Maybe if Kal went, Clark would feel better; or maybe he wouldn't. Wonder Woman had told him that Clark had been growing more and more erratic. All four parts of him. "It hurts me, like green kryptonite hurts you. It only affects meteor mutants, which was occasionally useful for me..."

"Because they're still crawling out of the woodwork?" That obviously hurt Clark at least as bad as Kryptonite itself. "So you think, maybe, I'd be able to wish on it, then. But you won't be able to stay."

"Not in its immediate area. You know how Kryptonite works for you. And it's been refined..." He tried to give Clark a reassuring smile. "I'm sure that it'll work."

"What if it doesn't?" What if it killed him, or sent him mad, or did worse things than red?

A possibility he couldn't deny the existence of, no matter how much he wanted to. Of course it was going to work, just like his blood from the sky trick had worked. "Then... I'm sorry."

The faint, slow nod of Clark's head was an answer. "Then have her bring it," he decided. "I'm going to. Um. Go make you an omelet." And then he was gone, altogether.

There wasn't any need to tell Clark that he'd already told her to bring it, just to take her time doing it. She'd arrive when she could. And everything would work out, even though it had all changed from the half-plans he'd foreseen and clutched onto.

"Thanks," he told the empty space where Clark had been standing.


There was a certain gentle care in the way that Clark's fingers took the lead box from her. He wasn't dressed in any way she was commonly accustomed to seeing him. It was almost disturbing to see him out of costume, green flannel over grey t-shirt.

"He's told me what I have to do with it." The voice, though, that was familiar enough.

"I'll stay here for you while you... do it." It was hard to not seem skeptical, to be skeptical. Luthor was mad, and she'd half-doubted that yellow kryptonite even existed.

She'd more than half-doubted that there would be trouble getting hold of it. Just as well that she'd gone and stolen it, then.

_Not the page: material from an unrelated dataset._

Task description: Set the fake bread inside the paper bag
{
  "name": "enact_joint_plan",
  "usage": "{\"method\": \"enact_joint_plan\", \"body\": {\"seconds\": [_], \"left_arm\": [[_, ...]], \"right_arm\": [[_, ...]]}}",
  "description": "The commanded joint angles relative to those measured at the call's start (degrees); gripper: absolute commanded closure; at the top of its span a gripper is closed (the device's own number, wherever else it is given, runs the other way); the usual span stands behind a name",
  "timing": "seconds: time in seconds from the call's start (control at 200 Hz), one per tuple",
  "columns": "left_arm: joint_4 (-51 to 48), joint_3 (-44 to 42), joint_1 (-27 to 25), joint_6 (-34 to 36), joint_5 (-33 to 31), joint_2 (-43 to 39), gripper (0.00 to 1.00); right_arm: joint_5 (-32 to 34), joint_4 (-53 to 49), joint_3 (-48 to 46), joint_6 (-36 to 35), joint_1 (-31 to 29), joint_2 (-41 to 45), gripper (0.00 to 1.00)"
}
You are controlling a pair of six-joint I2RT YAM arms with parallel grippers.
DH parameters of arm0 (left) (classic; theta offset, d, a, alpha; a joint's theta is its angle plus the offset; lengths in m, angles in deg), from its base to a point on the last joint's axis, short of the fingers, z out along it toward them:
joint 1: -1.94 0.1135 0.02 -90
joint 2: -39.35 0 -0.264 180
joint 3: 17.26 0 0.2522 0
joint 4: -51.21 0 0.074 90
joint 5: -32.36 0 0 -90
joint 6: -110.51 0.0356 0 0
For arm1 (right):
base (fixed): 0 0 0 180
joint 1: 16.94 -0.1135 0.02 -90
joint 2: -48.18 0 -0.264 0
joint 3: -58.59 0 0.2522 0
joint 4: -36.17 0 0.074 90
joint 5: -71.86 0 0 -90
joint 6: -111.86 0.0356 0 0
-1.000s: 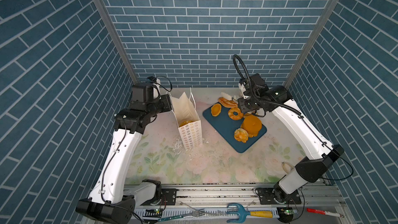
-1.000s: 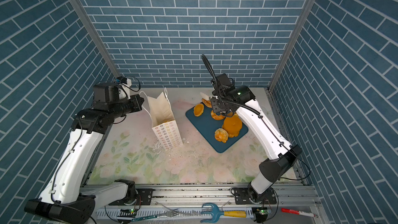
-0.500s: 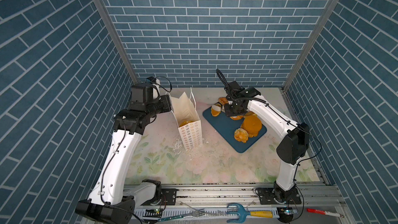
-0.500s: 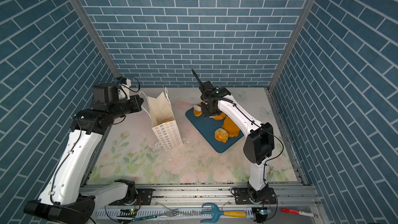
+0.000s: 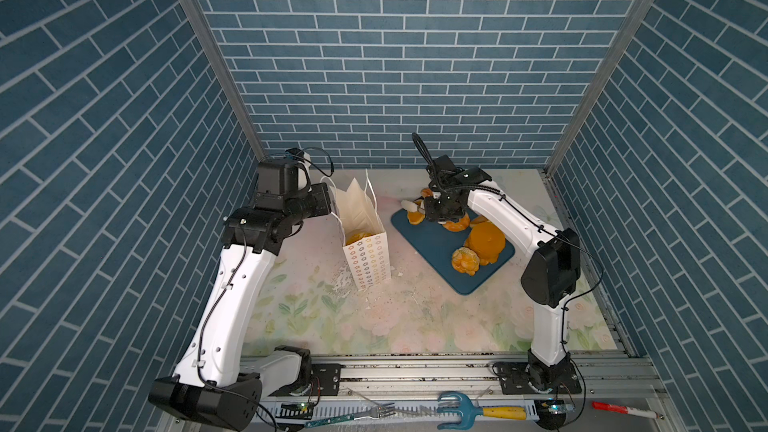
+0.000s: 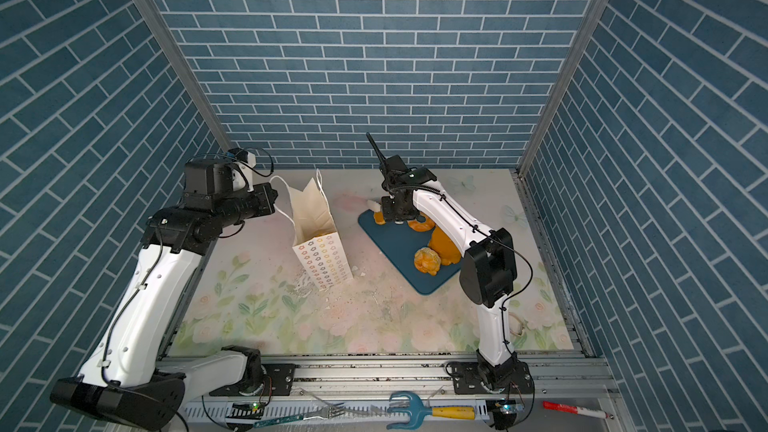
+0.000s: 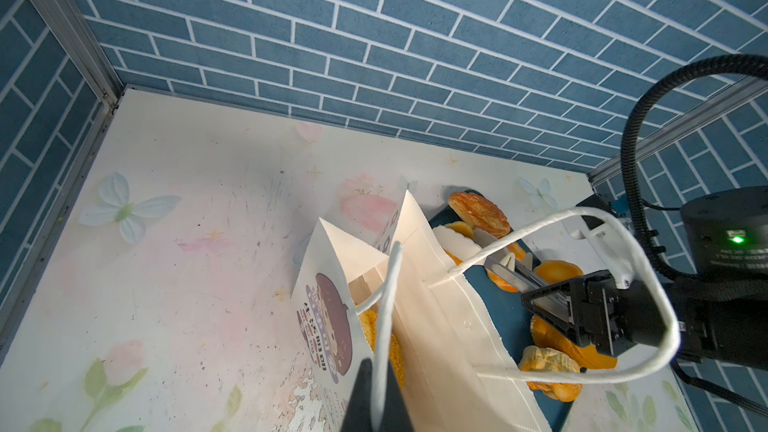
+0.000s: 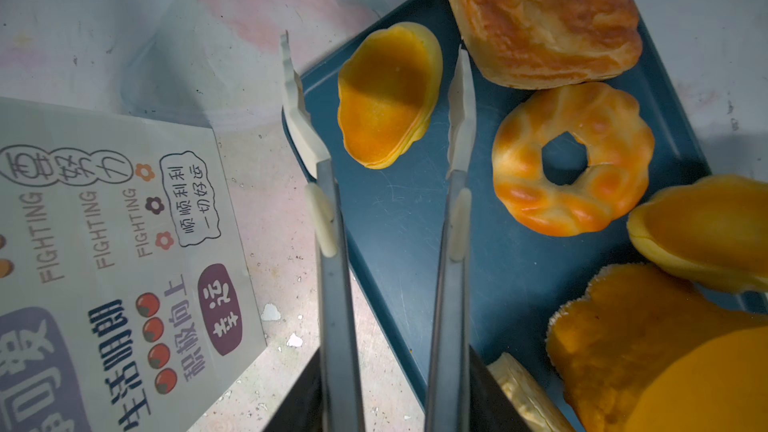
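The white paper bag stands open left of the blue tray. My left gripper is shut on its cord handle. One fake bread lies inside the bag. My right gripper is shut on metal tongs. The tong tips straddle a small oval pastry at the tray's corner, with a gap on each side. Beside it lie a ring doughnut and a flaky loaf. A thick round cake and a knotted bun sit nearer the front.
White crumbs are scattered on the floral mat in front of the bag. A fork, a blue hand rake and a red marker lie on the front rail. Blue brick walls enclose three sides.
My right arm has folded and swung left across the tray, bringing the tongs from the doughnut area to the small oval pastry. The left arm and the bag have not moved.
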Motion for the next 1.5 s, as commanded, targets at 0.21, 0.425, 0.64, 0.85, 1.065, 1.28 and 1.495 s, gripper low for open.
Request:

"No," Clark decided with a firmness that wasn't so out of place. "It's better if no one is here."

"Then I'll just wait outside," she told him, as she turned to leave him with his lead box. Maybe it would work. Maybe Clark would accidentally wish for something completely different. Maybe... a lot of maybes. Wonder Woman decided she could wait with Lex Luthor for whatever the outcome would be.

If they were both very lucky, it would be something livable.

If they were beyond lucky, it would work just the way the bald man seemed to think it should. The look on Clark's face as she left him said as much.

Lex Luthor was a genius, and that was part of the reason why they'd spared his life; they still hadn't been able to think of how he'd made blood fall from the sky like rain, and he wasn't telling or apologizing for it. And there was little chance that Lex would actually try to kill Clark and succeed. All of his plans had too many built in flaws to actually kill Clark.

Which meant that he believed, whole-heartedly, that it was going to work.

It was a little disconcerting to come into the other room to wait with him, and find him out of bed, and eating an omelet.

"Is it good?" It was the only question that Diana could think to ask, dark brows rising, no small amount of surprise on her face. "I hope there's enough to share."

After all. Everyone should have a last meal.

Just in case.

"Clark cooked... somewhat too much." He gestured to the low, crystalline table that sat in front of the couch, and the covered tray. "Or his AI did. One of them. I remember when his mother made omelets like this."

"Yes. You were friends, once..." She paused, turning to look back at the door through which she'd so recently come. "He never would discuss that. With any of us, but particularly not with some."

Lex took another bite of his omelet. People like Batman, others who lived in grey and yet couldn't seem to understand. "I know Wayne personally, so it's understandable that he wouldn't take a risk like that. Those years of friendship in Smallville are... long in the past." But not forgotten, and neither was the friendship itself.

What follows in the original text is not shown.